The wide-scale use of “inference” in the pharmaceutical supply chain is essential to the successful operation of a track & track or ePedigree system. Companies cannot be expected to open every case they plan to ship, or that they receive, so that they can figure out exactly which package-level serial numbers are involved. The use of the serial number packaging hierarchy, or, “Aggregation information”, to “infer” which packages are being shipped or received is the only way to maintain a level of supply chain efficiency that is close to pre-serialization levels. On the other hand, regulator acceptance of the use of inference in the supply chain has the potential to complicate their investigation of criminals.
In recognition of its importance in maintaining efficiencies, the California legislature instructed the Board of Pharmacy to draw up rules that would allow companies to optionally make use of it (see my essay “Inference in the Pharmaceutical Supply Chain” for the exact text of the inference provisions of the California Business and Professions Code). It leaves the important question about who is liable for the accuracy of product information and pedigrees when using inference up to the Board.

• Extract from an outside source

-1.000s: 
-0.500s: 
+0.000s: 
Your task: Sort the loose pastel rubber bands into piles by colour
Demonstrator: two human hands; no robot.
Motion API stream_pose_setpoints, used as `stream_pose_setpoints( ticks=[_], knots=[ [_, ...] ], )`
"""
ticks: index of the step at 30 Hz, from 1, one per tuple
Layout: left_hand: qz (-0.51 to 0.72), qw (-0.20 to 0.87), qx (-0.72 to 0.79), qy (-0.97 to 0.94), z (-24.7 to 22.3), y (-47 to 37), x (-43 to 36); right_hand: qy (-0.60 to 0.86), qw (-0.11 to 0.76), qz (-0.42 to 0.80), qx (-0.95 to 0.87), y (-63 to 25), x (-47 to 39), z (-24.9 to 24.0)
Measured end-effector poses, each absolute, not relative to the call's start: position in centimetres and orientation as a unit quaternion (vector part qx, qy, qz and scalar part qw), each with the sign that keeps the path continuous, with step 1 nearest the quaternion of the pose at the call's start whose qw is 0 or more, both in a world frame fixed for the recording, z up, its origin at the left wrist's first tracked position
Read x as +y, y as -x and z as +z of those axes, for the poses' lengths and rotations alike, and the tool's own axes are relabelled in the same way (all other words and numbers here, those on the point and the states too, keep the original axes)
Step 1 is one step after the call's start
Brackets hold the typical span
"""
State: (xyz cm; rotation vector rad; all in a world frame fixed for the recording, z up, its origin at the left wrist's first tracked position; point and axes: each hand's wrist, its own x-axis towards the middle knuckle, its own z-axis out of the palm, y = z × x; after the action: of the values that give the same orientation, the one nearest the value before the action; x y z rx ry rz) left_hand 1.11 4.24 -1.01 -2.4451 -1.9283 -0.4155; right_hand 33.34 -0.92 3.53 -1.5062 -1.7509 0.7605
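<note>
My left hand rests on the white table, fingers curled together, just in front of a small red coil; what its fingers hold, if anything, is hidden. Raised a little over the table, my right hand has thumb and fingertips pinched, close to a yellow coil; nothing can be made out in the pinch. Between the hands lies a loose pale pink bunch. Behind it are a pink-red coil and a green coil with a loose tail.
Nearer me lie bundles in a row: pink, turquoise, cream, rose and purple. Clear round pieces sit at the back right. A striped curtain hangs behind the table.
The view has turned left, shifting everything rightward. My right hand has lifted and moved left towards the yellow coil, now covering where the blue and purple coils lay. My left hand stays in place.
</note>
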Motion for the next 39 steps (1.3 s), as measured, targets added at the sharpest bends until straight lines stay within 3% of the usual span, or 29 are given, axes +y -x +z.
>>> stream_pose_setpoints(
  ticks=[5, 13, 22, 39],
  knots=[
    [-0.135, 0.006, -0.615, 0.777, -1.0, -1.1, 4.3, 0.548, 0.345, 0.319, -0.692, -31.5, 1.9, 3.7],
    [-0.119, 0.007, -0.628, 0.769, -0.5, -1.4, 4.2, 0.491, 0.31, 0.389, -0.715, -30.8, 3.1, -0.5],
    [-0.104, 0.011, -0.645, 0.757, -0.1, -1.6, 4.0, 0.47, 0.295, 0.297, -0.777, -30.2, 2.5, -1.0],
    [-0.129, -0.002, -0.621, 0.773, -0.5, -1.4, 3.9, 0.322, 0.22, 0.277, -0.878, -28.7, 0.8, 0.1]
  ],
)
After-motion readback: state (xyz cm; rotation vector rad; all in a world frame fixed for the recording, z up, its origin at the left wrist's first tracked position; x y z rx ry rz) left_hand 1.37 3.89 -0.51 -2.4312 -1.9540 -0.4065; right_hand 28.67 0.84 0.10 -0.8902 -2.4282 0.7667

At the December meeting of the Enforcement Committee of the California Board of Pharmacy, the Committee instructed Joshua Room, Deputy Attorney General, California Department of Justice, and Board Counsel, to draw up a proposal for inference rules. These rules could determine just how much effort companies will have to expend to implement the pedigree law, and potentially determine the most likely criminal defense against them. The first draft of the proposed rules are due by their March meeting.
Companies will need to create and document their Standard Operating Procedures (SOPs) for making use of the container serial number hierarchy when they infer the contents in each business process. According to the law, this will need to include some kind of statistical sampling process for determining the accuracy of the aggregation information provided to them. The SOPs will need to be available for the Board to review them.
I am personally a little skeptical of the value of statistical sampling. I’ll leave the math to someone more familiar with statistics, but it seems to me that the number of unintentional errors will vary somewhere between small and very small. Statistical sampling isn’t going to detect them because the number of cases being opened as part of the sampling program will be too small to find those few that are in error. Alternatively, performing a confirmation scan of the package serial number prior to sale or dispense would find all errors. The only trouble is, the statistical sampling requirement is baked into the law itself.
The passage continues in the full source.